Mohon tunggu...
APOLLO_ apollo
APOLLO_ apollo Mohon Tunggu... Dosen - Lyceum, Tan keno kinoyo ngopo

Aku Manusia Soliter, Latihan Moksa

Selanjutnya

Tutup

Filsafat Pilihan

Rerangka Pemikiran Seni Walter Benjamin (5)

9 Desember 2023   22:21 Diperbarui: 9 Desember 2023   22:58 146
+
Laporkan Konten
Laporkan Akun
Kompasiana adalah platform blog. Konten ini menjadi tanggung jawab bloger dan tidak mewakili pandangan redaksi Kompas.
Lihat foto
Bagikan ide kreativitasmu dalam bentuk konten di Kompasiana | Sumber gambar: Freepik

Metafora Aristotle, sebagai hubungan analogis-proporsional antara istilah-istilah yang terisolasi, memenuhi fungsi moral dalam bidang artistik, di mana ambiguitas - jika digunakan dengan baik, dalam ukuran yang tepat - dapat diakui sebagai wacana puitis. Dalam pengertian itu, pembacaan konstelasi yang dilakukan oleh ahli nujum berfungsi sebagai bentuk semiotik atau persepsi yang karena cara kerjanya yang non-inferensial, sebanding dengan membaca dalam bidang bentuk kata semiotik. Bahkan, baik dalam tulisan-tulisan kritis seni rupa awal maupun akhir, konstelasi akan berfungsi sebagai cara memberi nama pada tindakan membaca dalam produksi wacana di bidang estetika.

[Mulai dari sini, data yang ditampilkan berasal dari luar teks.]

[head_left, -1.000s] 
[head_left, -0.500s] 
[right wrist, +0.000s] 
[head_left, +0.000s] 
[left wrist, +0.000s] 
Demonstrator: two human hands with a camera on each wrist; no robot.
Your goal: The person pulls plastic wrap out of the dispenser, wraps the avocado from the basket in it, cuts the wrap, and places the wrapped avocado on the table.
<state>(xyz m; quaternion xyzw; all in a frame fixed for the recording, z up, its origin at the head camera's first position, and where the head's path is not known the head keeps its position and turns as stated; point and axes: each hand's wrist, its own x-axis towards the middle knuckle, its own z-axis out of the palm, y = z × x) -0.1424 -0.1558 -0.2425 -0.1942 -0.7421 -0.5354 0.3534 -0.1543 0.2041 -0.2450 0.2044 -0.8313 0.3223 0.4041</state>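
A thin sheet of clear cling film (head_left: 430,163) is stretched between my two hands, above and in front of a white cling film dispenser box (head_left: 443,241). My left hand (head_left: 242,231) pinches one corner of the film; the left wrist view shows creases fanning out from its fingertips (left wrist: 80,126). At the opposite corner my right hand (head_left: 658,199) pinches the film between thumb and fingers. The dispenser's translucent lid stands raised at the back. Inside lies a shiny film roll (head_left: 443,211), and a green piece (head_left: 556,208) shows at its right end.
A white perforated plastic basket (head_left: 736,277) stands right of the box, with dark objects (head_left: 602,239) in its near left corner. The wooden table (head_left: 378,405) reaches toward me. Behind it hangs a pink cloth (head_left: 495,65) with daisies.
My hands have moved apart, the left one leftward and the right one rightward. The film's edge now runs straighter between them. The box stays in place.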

Konstelasi adalah eksposisi retoris atau performatif yang tidak pernah dapat direduksi menjadi suatu sistem maupun ruang lingkup dari apa yang dikatakan atau ditulis sebagai bentuk semiotik yang dapat diisolasi dan dipikirkan secara sepihak. Konstelasi tersebut menyoroti ketidakmungkinan menyelaraskan bidang pernyataan dengan bidang pengucapan dan selalu mengacu pada hal-hal yang ada di antara kata-kata dan/atau hal negatif dari apa yang tertulis yang melekat dalam bacaan. Dalam tulisan-tulisan anumerta Doktrin Kesamaan dan Tentang Fakultas Mimetik, penandaan ini menjadi lebih kompleks. Kita dapat berbicara tentang pembacaan sebelum yang bersifat temporal, dengan asumsi sebelumnya ditempatkan secara a posteriori dalam konstruksi rangkaian historiografi, melalui pemberlakuan atau asosiasi antara prosedur simbolik asing.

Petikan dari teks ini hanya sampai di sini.